## Thursday, May 25, 2017

### Just to be sure

This graph (from yesterday's post) shows average growth rates for periods beginning in 1930. But the graph is a close-up. It only shows the years since 1952:

 Graph #1
So the first point on the red line represents average growth for the 1930-1952 period. This seems misleading, as the years before 1952 are not shown. I want to re-do the calc, figuring average growth rates for the period beginning in 1952.

I'll keep the green line from the first graph, the "average annual growth" calculation from BEA. I'll toss the running average line, and make a new red line using the BEA calc on data from 1952 and after:

 Graph #2
The new red line shows a lot of variation in the early years. That's to be expected, as there isn't much to average against. The green line has a backlog, 20 years of data from before 1952, acting like an anchor to prevent the green line from moving when the blue line moves.

In the early years the red line has no such backlog, so big changes in the blue line create big changes in the red. After a dozen years or so, the red has a backlog of its own. Then it is not so much influenced by changes in the blue. And then we see the red and green run side-by-side.
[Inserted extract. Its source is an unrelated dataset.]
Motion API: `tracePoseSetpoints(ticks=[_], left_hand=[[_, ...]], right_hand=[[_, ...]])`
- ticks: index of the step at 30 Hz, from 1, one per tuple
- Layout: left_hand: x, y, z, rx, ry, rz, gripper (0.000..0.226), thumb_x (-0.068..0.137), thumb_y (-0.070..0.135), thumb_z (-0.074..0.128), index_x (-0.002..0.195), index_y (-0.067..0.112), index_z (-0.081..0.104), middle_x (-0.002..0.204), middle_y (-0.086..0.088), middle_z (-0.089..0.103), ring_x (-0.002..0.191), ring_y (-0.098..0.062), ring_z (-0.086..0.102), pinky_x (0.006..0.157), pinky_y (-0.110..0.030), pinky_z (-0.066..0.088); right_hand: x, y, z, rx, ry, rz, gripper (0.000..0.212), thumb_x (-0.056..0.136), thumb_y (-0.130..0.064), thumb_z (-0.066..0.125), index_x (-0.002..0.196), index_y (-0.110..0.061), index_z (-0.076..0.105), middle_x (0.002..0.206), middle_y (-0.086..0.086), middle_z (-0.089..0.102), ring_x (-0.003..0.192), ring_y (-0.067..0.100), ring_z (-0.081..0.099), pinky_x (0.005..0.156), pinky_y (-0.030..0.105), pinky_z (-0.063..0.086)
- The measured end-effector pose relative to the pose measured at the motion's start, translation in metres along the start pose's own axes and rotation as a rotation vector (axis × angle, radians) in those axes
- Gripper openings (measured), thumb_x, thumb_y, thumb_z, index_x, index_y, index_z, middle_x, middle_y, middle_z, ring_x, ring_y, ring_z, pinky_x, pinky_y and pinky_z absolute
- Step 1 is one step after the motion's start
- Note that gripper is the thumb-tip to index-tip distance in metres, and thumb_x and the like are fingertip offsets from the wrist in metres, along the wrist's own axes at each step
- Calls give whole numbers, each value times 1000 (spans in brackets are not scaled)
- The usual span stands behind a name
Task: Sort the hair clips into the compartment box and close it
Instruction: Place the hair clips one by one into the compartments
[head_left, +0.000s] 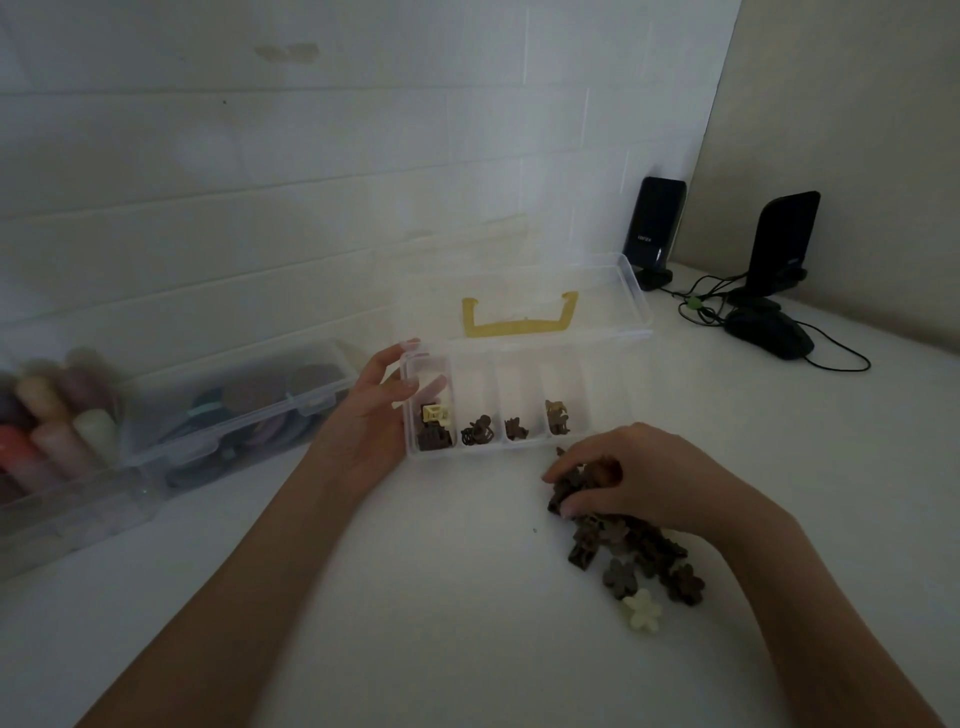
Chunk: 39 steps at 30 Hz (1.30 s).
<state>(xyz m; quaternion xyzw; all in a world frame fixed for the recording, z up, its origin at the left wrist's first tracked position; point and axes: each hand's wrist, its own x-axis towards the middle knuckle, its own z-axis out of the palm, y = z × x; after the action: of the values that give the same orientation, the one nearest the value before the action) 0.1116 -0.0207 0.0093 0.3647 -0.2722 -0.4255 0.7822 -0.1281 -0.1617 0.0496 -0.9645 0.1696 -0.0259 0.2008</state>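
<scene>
A clear compartment box (519, 449) stands open on the white table, its lid (571, 291) with a yellow handle tipped back. Four of its slots hold a few small brown and cream hair clips (434, 428). My left hand (371, 415) holds the box's left end, thumb over the wall into the first slot. A pile of brown flower-shaped hair clips (631, 551) lies right of the box, with one cream clip (643, 609) at its near edge. My right hand (634, 475) rests on the far end of the pile, fingers curled round a few brown clips.
A long clear case (156, 441) with coloured items lies at the left along the wall. Two black speakers (654, 228) and a black mouse (769, 332) with cables sit at the back right. The tiled wall stands close behind the box.
</scene>
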Motion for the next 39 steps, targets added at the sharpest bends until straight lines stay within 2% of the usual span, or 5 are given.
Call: tracePoseSetpoints(ticks=[6,16,24,32,39], left_hand=[[0,0,-2,-5,-8,0,73,34,21,100,102,26,73,117,-5,66,103,-27,71,98,-40,49],[1,0,-2,0,-5,-5,78,33,20,99,105,25,70,118,-4,65,103,-27,71,94,-39,52],[0,0,0,-3,2,-2,79,33,18,100,105,23,69,114,-5,67,96,-26,73,71,-29,60],[2,-1,0,1,7,21,78,31,20,100,102,22,70,110,-2,70,98,-25,71,82,-33,59],[-2,1,8,9,0,42,83,34,13,96,110,17,64,105,-8,68,95,-25,66,82,-38,54]], right_hand=[[-3,-6,-2,-20,20,-47,18,74,-52,70,91,-43,70,66,-30,56,69,-14,53,56,8,33],[0,-15,6,-55,56,-147,12,77,-41,70,88,-39,65,92,-23,57,81,-8,53,65,9,38],[2,-16,11,26,66,-146,13,81,-34,69,92,-41,65,91,-25,65,83,-5,59,74,14,48],[13,-33,17,334,350,-301,20,81,0,67,81,-21,69,90,-9,63,73,8,60,57,14,44],[57,-79,6,151,504,-458,24,84,1,59,98,-13,73,113,0,65,101,15,60,87,30,49]])
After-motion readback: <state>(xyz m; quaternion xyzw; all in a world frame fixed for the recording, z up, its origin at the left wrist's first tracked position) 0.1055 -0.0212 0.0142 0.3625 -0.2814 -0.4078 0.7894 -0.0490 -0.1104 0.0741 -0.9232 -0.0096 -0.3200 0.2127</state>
By the time the red and green run side-by-side, both are more influenced by their past than by each new change in the blue line. So if somebody says average RGDP growth in the 1947-2017 period is 3.21%, it tells us more about the past than it does about today.

On the other hand, if the side-by-side years show a general downward trend, it means there are so many below-average years that they are dragging the anchor down. I conclude, then, that the important information in these long-term averages is not that the average value is 3.21% or 3.3% or whatever.  The important information is that growth has been going downhill since the 1960s.

I go back to the first graph and this time keep the red line, the running average since 1930. I get rid of the green line and create a new one showing the running average since 1952. This time we compare running averages for two different start-dates.

 Graph #3
This time the red line has an anchor, two decades of data from before 1952. The green line doesn't. So the green line responds more to changes in the blue than the red line does. But again, after a dozen years or so, the "since 1952" line has its own backlog, and we see red and green show the side-by-side behavior.

We get the same behavior for running averages as we got for the BEA calculation. It turns out that the "backlog" is more significant than the calculation that makes use of it. To me this says the long-run average isn't worth much, except it shows that new growth keeps dragging the average down.

To finish up, I'm replacing both lines on the first graph with the "since 1952" data.

 Graph #4
Red and green follow the same path: decline since the 1960s.